Berita  

Eks Wamenlu: RI Harus Berani Tolak Amerika Serikat

Pernyataan dari Dino Patti Djalal, Wakil Menteri Luar Negeri RI ke-6, menyoroti pentingnya Indonesia dalam mengatakan “tidak” kepada Amerika Serikat (AS) ketika kepentingan nasional terancam. Hal ini merupakan elemen kunci dari politik luar negeri bebas aktif Indonesia. Menurut Djalal, kemampuan untuk mendorong balik tekanan negara besar adalah hal yang harus dimiliki Indonesia. Dia mencontohkan saat Indonesia menolak invasi AS ke Irak pada awal 2000-an dan proses panjang perundingan UNCLOS di PBB di mana AS menekan negara-negara lain. Djalal menegaskan bahwa kemampuan untuk menolak dan pushback merupakan hal penting dalam politik luar negeri Indonesia.
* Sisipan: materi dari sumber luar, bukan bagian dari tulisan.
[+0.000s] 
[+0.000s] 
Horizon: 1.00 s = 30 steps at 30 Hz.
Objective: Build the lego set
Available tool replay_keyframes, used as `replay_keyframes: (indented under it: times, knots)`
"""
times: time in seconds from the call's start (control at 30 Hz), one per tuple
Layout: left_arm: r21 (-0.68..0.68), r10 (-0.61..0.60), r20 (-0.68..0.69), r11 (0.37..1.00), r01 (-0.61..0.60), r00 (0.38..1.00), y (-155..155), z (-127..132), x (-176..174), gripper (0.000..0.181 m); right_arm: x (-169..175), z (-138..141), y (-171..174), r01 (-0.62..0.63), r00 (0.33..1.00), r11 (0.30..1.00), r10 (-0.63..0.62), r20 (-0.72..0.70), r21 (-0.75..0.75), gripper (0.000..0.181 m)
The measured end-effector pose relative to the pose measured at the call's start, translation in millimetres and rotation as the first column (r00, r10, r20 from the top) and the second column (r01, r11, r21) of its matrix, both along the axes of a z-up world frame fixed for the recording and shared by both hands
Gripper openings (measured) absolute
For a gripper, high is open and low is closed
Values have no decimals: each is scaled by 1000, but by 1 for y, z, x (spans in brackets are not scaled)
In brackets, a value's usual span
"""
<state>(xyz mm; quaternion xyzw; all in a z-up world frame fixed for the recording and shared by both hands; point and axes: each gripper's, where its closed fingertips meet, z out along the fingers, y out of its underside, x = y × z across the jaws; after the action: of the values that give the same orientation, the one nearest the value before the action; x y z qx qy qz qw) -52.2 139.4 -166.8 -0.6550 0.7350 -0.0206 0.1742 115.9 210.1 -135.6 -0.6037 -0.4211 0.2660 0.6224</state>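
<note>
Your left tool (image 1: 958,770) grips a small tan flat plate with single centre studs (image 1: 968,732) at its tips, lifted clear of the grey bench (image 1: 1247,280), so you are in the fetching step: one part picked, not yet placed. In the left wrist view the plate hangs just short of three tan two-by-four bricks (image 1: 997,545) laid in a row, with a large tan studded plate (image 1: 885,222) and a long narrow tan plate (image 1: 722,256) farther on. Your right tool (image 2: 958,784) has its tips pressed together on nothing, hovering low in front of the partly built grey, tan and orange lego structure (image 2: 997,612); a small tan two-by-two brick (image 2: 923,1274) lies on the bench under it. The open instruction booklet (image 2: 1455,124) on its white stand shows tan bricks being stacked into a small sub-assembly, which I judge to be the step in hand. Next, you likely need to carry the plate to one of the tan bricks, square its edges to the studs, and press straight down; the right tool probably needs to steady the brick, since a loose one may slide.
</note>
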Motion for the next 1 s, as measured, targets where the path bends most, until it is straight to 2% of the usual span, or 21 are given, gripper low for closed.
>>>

Dino juga menyoroti kebutuhan untuk Indonesia dalam memastikan kesepakatan dagang dan tarif antara Indonesia dan AS adil dan setara. Dia mempertanyakan politik luar negeri AS yang kurang menghormati kesetaraan dalam perjanjian dagang. Dalam konteks tekanan ekonomi dan tarif dari AS, Djalal menegaskan bahwa Indonesia harus tetap berani mengatakan “tidak” kepada tekanan tersebut. Meskipun pentingnya menjaga hubungan baik dengan AS, Djalal menegaskan bahwa keterbukaan dan ketegasan harus tetap dijaga dalam hubungan bilateral Indonesia dengan negara-negara besar lainnya. Itulah esensi dari politik luar negeri bebas aktif Indonesia.